**Task**
Write out the material below exactly, with no line missing.

....

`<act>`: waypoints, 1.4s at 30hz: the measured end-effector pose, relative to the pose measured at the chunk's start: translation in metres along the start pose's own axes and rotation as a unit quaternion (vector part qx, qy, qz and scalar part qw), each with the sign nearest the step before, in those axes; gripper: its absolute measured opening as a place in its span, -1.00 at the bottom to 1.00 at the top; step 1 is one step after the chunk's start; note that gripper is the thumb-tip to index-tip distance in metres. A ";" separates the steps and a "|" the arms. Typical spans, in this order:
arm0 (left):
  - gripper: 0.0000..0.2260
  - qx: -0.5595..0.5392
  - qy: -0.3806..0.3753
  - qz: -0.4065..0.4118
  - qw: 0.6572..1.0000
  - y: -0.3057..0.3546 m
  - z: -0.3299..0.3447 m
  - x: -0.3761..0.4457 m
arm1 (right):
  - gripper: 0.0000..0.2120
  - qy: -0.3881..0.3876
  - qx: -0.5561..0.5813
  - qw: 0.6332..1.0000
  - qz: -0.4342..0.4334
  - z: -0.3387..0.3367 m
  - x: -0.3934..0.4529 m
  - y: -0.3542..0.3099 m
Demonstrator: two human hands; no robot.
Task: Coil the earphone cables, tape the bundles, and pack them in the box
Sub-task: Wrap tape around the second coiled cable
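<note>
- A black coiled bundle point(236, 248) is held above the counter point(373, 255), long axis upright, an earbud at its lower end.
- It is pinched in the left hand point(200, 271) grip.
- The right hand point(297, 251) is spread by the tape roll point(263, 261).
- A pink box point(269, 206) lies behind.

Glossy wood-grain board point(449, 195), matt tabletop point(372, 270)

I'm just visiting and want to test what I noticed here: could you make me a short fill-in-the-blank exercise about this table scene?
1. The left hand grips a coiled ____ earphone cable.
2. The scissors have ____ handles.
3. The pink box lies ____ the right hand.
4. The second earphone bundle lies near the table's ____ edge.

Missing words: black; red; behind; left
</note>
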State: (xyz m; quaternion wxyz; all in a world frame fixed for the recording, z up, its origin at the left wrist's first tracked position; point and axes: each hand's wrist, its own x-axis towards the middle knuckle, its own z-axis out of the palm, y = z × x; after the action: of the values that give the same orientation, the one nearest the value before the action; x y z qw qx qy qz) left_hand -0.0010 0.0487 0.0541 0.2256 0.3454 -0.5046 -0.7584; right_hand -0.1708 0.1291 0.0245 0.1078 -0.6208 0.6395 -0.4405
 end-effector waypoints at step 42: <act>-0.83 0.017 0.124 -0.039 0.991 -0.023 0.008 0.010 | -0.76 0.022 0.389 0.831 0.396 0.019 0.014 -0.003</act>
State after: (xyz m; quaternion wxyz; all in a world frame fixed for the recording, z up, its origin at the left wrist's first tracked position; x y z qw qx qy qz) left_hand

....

**Problem solution**
`<act>`: waypoints, 1.4s at 30hz: the measured end-effector pose, relative to the pose measured at the chunk's start: translation in metres along the start pose's own axes and rotation as a unit quaternion (vector part qx, qy, qz and scalar part qw), each with the sign nearest the step before, in those axes; gripper: its absolute measured opening as a place in its span, -1.00 at the bottom to 1.00 at the top; step 1 is one step after the chunk's start; note that gripper is the thumb-tip to index-tip distance in metres. A ";" separates the steps and a "|" the arms. Typical spans, in this order:
arm0 (left):
  - gripper: 0.0000..0.2260
  - qx: -0.5595..0.5392
  - qy: -0.3806..0.3753
  - qz: -0.4065..0.4118
  - qw: 0.6572..1.0000
  - y: -0.3057..0.3546 m
  - z: -0.3299..0.3447 m
  - x: -0.3761..0.4457 m
arm1 (right):
  - gripper: 0.0000..0.2120
  - qy: -0.3881..0.3876
  - qx: -0.5561..0.5813
  - qw: 0.6332..1.0000
  - qz: -0.4342..0.4334
  - z: -0.3387..0.3367 m
  - x: -0.3934..0.4529 m
  - y: -0.3542..0.3099 m
Demonstrator: two human hands; no robot.
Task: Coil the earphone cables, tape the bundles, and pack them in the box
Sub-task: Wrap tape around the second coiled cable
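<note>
- A black coiled bundle point(236, 248) is held above the counter point(373, 255), long axis upright, an earbud at its lower end.
- It is pinched in the left hand point(200, 271) grip.
- The right hand point(297, 251) is spread by the tape roll point(263, 261).
- A pink box point(269, 206) lies behind.

Glossy wood-grain board point(449, 195), matt tabletop point(372, 270)

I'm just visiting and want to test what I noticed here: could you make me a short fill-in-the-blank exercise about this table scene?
1. The left hand grips a coiled ____ earphone cable.
2. The scissors have ____ handles.
3. The pink box lies ____ the right hand.
4. The second earphone bundle lies near the table's ____ edge.

Missing words: black; red; behind; left
</note>
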State: (xyz m; quaternion wxyz; all in a world frame fixed for the recording, z up, its origin at the left wrist's first tracked position; point and axes: each hand's wrist, its own x-axis towards the middle knuckle, its own z-axis out of the palm, y = z × x; after the action: of the values that give the same orientation, the one nearest the value before the action; x y z qw qx qy qz) left_hand -0.0010 0.0487 0.0541 0.2256 0.3454 -0.5046 -0.7584; right_hand -0.1708 0.1291 0.0245 0.1078 -0.6208 0.6395 -0.4405
 end-effector waypoints at step 42: <act>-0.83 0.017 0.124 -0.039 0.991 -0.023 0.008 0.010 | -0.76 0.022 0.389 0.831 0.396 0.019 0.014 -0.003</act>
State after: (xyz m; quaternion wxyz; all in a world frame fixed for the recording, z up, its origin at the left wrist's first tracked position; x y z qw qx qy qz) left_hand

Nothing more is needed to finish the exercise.